Ce qui compte, c’est le degré de transmutation atteint par la mémoire. Une âme peut revenir trois fois ou dix fois selon le poids de son expérience. Il est seulement indiqué que, pour une expérience complète de la matière, il faut au moins trois passages majeurs dans la condition humaine. Lorsqu’une âme se réincarne trop rapidement, elle n’a pas intégré la vibration de sa dernière vie : son champ astral reste saturé d’émotion. Dans l’évolution normale, il est préférable qu’elle demeure plusieurs siècles dans le monde de la mort, afin que les courants de mémoire se stabilisent avant de reprendre corps.

LES PLANÈTES D’ÉVOLUTION

La réincarnation n’est pas limitée à la Terre. L’âme est une vibration universelle qui cherche son lieu d’expression selon la fréquence qu’elle émet. Certaines âmes se réincarnent sur des planètes d’apprentissage technique, d’autres sur des mondes plus éthériques où la matière est translucide. La Terre, elle, est la planète expérimentale la plus dense et la plus stratégique : c’est ici que l’esprit apprend à pénétrer la matière la plus résistante. Lorsque l’homme aura intégré la conscience morontielle, il n’aura plus besoin de revenir sur Terre. Son champ de vie se déplacera vers des sphères jupitériennes, où la matière est déjà partiellement éthérisée. La fusion marque la fin de la réincarnation : la mémoire, ayant été absorbée par l’esprit, ne peut plus se projeter dans le temps.

 

La réincarnation est la mécanique du retour de la mémoire dans la forme. Elle se poursuit tant que l’âme n’a pas intégré la totalité de son expérience et que la polarité n’a pas été transmutée. L’homme et la femme sont les deux champs de cette transmutation. La conscience passe de l’un à l’autre pour équilibrer le feu et l’eau, la volonté et l’amour, jusqu’à ce que la lumière devienne une intelligence pure.
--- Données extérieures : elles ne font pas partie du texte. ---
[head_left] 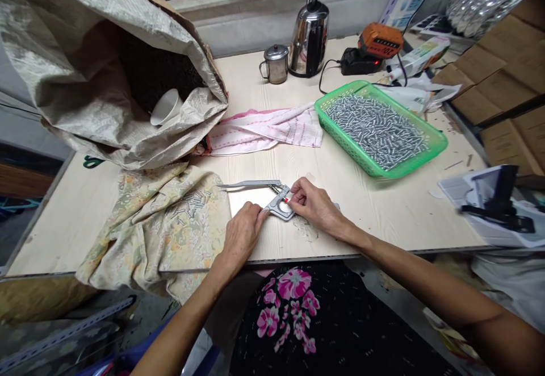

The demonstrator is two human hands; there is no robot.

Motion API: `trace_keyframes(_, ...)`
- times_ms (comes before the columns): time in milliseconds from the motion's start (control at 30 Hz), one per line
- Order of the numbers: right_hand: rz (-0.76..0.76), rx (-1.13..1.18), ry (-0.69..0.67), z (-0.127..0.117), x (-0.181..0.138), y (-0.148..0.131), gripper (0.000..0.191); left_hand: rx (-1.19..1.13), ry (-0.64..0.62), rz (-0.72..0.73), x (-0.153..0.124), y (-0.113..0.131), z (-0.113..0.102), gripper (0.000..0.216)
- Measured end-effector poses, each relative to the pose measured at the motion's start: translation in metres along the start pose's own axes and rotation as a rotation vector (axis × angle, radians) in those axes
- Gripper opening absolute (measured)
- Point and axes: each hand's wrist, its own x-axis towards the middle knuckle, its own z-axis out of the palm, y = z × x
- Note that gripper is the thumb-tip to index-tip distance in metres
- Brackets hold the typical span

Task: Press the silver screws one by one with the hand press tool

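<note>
A grey plier-like hand tool with a spring between its handles and a round opening at its head lies on the table in front of me. Its upper handle is spread upward to the left. My left hand is closed around the lower handle, thumb near the head. My right hand pinches at the right side of the head, by a small red spot; what the fingertips hold is too small to make out. Left of the tool, several small metal pieces lie on a patterned cloth.
A green basket heaped with small silvery metal pieces stands at right. A large open sack with a white bowl inside fills the back left. Behind are a towel, kettle, lidded cup and orange battery.
</note>
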Motion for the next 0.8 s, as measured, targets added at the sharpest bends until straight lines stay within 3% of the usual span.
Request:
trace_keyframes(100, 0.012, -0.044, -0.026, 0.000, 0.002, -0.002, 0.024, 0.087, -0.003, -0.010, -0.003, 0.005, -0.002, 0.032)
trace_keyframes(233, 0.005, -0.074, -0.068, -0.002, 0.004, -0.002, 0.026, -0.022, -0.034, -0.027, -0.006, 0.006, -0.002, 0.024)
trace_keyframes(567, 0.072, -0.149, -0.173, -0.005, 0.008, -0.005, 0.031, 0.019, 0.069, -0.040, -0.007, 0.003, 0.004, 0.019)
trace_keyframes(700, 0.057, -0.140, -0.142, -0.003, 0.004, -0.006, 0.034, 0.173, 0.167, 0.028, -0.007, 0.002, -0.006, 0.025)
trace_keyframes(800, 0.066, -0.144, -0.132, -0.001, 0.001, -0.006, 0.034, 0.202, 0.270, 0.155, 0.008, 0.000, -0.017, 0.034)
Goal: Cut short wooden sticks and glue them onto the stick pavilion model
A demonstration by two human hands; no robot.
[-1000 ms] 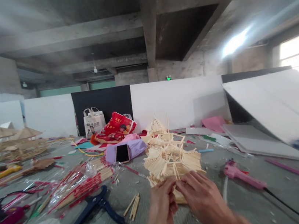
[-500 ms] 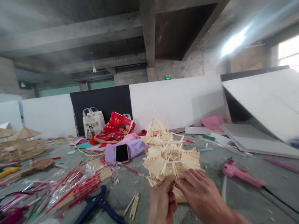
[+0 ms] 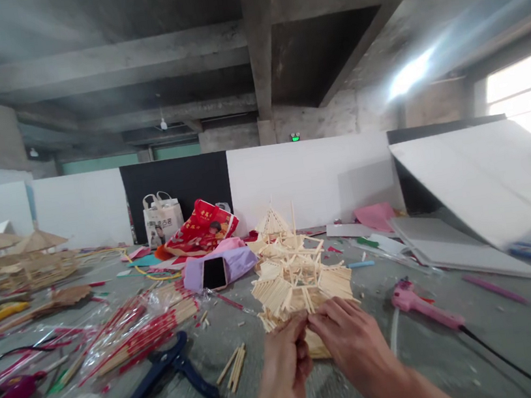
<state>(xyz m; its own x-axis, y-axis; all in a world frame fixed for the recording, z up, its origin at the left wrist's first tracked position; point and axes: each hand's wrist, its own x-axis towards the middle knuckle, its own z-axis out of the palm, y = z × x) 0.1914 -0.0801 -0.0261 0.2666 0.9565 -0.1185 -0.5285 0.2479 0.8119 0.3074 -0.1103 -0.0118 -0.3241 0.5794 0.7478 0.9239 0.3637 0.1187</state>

Lorsque la fusion survient, le cycle s’arrête.
L’âme n’a plus besoin de se projeter ; elle est absorbée par l’esprit, et la conscience devient libre.
L’homme cesse alors d’être un être en devenir pour devenir un être solaire, c’est-à-dire une conscience intégrale où le masculin et le féminin, la vie et la mort, la mémoire et la lumière, ne sont plus que les deux battements d’un même cœur cosmique.